Fix lyrics Unicode corruption and escaped quotes in Genius plugin #6233

grillofran · 2025-12-23T20:31:51Z

Problem

The lyrics plugin has two bugs that corrupt fetched lyrics:

Unicode corruption: Characters like ò, è, à are corrupted to √≤, √®, etc.
Escaped quotes: Quotes appear as \" instead of " in lyrics

Root Causes

Issue 1: MacRoman encoding misdetection

Location: RequestHandler.fetch_text() line 220
Cause: Setting r.encoding = None forces requests to use apparent_encoding
Problem: For Genius.com (and others), requests incorrectly detects MacRoman instead of UTF-8
Result: UTF-8 bytes c3 b2 (ò) decoded as MacRoman produces "√≤" (U+221A U+2264)
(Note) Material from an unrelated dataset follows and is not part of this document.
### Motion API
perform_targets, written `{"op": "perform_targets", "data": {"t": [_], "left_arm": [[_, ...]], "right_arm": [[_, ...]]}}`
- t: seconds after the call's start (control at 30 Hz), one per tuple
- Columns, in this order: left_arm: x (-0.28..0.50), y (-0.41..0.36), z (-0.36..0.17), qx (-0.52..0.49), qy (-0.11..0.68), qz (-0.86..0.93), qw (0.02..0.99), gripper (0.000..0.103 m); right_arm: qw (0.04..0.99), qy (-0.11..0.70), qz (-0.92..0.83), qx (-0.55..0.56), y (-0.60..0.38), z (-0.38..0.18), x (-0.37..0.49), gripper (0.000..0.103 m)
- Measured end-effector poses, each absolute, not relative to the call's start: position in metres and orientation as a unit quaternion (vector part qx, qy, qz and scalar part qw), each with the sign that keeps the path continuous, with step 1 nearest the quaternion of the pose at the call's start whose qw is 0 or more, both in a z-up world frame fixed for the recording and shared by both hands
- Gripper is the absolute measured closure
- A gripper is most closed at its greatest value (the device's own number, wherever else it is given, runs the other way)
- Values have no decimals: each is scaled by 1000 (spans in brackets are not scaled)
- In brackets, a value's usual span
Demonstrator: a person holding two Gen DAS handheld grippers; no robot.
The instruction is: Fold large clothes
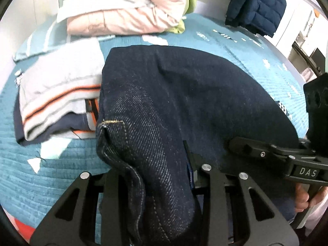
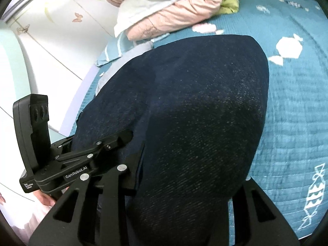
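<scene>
- The dark indigo denim jeans (image 1: 184, 94) lie on the bed, long axis running from both cameras toward twelve o'clock, near end bunched.
- The left gripper (image 1: 151, 180) is clamped on the seamed denim edge; the right gripper (image 2: 184, 194) is clamped on denim too.
- The teal quilted bedspread with white candy shapes (image 2: 293, 106) lies beneath.
- At ten o'clock sits a folded grey top with orange stripes (image 1: 59, 94); a pink padded jacket (image 1: 131, 14) lies at twelve.

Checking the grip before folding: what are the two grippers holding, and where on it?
Both hold the dark jeans: the left gripper at a stitched seam edge, the right gripper at a plain edge.
</scene>
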State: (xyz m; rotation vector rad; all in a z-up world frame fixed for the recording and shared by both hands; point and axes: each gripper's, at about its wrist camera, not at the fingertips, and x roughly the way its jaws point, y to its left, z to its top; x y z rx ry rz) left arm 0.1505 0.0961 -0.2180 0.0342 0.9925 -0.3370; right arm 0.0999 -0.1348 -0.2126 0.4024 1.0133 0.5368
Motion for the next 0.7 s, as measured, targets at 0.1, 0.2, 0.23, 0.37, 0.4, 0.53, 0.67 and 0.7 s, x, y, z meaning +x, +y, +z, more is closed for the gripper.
{"op": "perform_targets", "data": {"t": [0.1,0.2,0.23,0.37,0.4,0.53,0.67,0.7], "left_arm": [[145,99,-205,16,462,-153,873,71],[143,105,-195,18,451,-140,881,71],[141,110,-190,16,447,-135,884,71],[139,129,-174,18,432,-109,895,71],[139,134,-171,17,429,-103,897,71],[146,159,-155,19,418,-76,905,71],[155,188,-140,9,403,-47,914,71],[156,195,-138,6,401,-41,915,71]], "right_arm": [[827,467,259,177,-128,-199,100,71],[832,458,268,163,-122,-184,103,71],[833,455,271,159,-118,-179,104,71],[834,447,287,152,-94,-163,121,71],[833,445,294,148,-86,-157,127,71],[830,441,316,130,-54,-141,148,71],[824,438,340,116,-26,-130,169,71],[822,439,345,110,-18,-127,175,71]]}}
Issue 2: Incomplete JSON unescape

Location: Genius.scrape() line 576
Cause: The remove_backslash regex doesn't handle all escape patterns in JSON
Problem: Genius embeds lyrics in JSON with patterns like \\" and \\\\"
Result: After BeautifulSoup processing, escaped quotes remain in final text

Solution

Fix 1: Trust server encoding, fallback to UTF-8

# OLD: r.encoding = None
# NEW:
if not r.encoding:
    r.encoding = 'utf-8'

Respects server's declared encoding (UTF-8 for Genius)
Falls back to UTF-8 if no encoding specified (safer than apparent_encoding)
Preserves original intent of handling misconfigured servers

Fix 2: Iteratively clean escaped quotes

while '\\"' in lyrics:
    lyrics = lyrics.replace('\\"', '"')

Handles variable escape levels (\", \\\", \\\\\")
Minimal change - keeps original remove_backslash regex
Applied after BeautifulSoup to avoid interfering with HTML parsing

Testing

Tested with:

Caparezza - "Argenti Vive" (Italian, many accented characters)
WestsideGunn - "Heel Cena" (escaped quotes in lyrics)

Before:

mi si par√≤ davanti
\\"I got big moves\\"

After:

mi si parò davanti
"I got big moves"

Impact

Fixes lyrics for all languages with non-ASCII characters
Fixes Genius lyrics with quotes
No breaking changes - maintains backward compatibility
Minimal code changes (14 lines total)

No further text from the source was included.